■ **What you need to do**
Only certain lines below are wanted: those starting at the line containing "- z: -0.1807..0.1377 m" and ending at the line containing "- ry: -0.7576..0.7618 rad", both included, each retyped exactly.

↓

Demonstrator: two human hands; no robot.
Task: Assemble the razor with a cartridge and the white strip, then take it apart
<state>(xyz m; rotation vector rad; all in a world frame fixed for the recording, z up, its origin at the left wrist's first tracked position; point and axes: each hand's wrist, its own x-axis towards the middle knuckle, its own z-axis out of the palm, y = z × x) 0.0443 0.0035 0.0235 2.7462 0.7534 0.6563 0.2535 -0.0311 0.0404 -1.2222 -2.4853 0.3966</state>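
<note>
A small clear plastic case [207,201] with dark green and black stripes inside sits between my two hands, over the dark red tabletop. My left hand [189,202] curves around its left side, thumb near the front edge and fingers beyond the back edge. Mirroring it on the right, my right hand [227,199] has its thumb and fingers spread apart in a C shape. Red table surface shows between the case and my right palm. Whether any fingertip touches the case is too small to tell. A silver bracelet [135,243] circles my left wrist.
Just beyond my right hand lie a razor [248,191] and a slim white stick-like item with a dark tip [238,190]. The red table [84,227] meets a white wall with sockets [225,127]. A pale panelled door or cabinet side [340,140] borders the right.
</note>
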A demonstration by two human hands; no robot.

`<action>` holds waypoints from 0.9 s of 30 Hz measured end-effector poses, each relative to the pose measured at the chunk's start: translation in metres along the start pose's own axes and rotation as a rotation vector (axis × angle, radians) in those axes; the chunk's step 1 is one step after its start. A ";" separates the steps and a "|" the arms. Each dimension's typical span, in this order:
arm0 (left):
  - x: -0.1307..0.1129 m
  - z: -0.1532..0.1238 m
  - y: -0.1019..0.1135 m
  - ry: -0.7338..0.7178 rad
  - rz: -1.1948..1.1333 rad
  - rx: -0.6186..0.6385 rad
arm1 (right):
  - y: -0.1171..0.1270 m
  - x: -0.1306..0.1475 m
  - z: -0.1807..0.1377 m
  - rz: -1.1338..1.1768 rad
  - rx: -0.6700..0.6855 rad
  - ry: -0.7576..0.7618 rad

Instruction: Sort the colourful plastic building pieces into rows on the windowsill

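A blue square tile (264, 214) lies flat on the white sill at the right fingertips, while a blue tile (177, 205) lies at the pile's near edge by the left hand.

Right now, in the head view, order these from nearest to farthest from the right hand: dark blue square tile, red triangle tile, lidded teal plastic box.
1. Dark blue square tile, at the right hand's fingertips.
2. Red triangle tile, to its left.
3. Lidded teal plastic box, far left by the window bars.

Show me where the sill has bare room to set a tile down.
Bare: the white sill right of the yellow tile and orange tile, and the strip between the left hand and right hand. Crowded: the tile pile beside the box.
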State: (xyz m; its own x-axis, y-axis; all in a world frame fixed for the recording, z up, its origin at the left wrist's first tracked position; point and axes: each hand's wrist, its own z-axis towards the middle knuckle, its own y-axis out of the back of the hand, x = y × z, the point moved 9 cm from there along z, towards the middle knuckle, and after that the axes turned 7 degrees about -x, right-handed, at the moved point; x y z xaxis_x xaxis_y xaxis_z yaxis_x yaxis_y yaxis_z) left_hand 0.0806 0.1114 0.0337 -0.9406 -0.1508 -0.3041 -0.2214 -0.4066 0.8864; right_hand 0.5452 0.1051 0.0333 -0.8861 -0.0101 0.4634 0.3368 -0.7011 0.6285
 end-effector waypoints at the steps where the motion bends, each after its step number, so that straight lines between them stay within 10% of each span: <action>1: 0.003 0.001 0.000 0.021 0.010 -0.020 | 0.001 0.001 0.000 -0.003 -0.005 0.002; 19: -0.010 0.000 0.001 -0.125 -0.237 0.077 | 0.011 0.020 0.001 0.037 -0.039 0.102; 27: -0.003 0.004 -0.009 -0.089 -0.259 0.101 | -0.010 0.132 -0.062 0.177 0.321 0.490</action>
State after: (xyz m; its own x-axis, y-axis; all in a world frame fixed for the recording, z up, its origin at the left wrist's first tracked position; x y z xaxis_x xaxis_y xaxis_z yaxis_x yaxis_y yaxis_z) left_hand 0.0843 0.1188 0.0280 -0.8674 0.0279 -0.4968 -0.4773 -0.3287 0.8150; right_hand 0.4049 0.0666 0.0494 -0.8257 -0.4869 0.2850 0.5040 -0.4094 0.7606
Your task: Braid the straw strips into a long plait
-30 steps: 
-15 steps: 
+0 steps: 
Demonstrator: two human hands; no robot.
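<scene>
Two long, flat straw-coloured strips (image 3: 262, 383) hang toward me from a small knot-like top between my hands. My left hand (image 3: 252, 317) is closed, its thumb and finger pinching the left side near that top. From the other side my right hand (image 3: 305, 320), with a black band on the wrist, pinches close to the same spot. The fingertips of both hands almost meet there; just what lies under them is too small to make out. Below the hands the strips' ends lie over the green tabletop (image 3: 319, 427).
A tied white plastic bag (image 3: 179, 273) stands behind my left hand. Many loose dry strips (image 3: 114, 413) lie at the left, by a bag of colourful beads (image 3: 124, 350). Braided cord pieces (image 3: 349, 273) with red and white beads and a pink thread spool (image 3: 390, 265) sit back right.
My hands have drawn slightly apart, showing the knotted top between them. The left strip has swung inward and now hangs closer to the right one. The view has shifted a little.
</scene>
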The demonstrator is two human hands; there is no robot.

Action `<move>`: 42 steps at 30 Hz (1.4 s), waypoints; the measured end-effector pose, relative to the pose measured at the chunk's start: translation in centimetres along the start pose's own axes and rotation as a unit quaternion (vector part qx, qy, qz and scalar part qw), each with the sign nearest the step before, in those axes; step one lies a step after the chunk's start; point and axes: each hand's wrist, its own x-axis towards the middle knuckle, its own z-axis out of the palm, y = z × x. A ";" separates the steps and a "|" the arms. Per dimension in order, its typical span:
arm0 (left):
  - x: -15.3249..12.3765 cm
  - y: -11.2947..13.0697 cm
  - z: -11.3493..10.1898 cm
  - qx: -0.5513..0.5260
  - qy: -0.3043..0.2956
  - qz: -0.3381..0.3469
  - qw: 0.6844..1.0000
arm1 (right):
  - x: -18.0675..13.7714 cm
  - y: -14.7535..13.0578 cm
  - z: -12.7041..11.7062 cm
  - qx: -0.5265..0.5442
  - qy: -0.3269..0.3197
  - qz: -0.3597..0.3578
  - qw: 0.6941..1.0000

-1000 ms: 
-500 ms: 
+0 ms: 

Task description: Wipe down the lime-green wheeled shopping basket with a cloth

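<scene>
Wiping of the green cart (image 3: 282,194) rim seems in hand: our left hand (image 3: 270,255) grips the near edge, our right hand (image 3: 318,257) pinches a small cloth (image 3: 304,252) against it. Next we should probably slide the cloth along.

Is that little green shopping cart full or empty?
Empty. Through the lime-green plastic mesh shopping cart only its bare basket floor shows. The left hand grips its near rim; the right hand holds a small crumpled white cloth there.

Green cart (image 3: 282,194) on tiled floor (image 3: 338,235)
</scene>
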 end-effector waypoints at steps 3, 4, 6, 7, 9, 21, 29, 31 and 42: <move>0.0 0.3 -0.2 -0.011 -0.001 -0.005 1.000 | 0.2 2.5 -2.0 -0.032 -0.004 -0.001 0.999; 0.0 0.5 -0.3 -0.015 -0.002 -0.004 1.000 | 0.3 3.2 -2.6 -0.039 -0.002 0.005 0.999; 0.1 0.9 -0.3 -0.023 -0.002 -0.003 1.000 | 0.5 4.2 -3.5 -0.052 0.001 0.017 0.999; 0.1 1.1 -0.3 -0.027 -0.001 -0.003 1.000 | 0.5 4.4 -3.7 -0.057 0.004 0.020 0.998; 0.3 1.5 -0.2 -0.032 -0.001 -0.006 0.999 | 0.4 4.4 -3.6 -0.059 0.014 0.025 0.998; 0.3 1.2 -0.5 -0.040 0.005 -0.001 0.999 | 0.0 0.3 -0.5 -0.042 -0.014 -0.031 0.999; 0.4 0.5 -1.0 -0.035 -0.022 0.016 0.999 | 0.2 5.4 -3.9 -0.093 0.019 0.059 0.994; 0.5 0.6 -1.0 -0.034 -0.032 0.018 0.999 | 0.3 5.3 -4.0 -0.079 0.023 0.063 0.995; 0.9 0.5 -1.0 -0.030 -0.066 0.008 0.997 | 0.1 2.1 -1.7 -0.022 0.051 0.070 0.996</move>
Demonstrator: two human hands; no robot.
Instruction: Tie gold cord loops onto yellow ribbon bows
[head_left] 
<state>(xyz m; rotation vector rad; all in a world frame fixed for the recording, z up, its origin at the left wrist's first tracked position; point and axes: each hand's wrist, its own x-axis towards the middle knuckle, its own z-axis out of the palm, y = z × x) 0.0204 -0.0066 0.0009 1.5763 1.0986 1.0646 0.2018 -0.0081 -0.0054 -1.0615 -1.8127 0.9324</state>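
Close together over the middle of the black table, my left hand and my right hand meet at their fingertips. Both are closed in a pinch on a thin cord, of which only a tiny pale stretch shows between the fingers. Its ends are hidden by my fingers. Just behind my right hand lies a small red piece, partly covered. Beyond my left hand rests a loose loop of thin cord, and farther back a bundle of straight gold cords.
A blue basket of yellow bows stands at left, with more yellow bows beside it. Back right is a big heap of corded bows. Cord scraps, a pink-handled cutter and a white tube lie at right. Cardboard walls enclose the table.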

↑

■ **Response area**
  - z: -0.1807..0.1377 m
  - rz: -1.1338..1.1768 rad
  - rx: -0.6700..0.6855 rad
  - ry: -0.7576..0.7618 rad

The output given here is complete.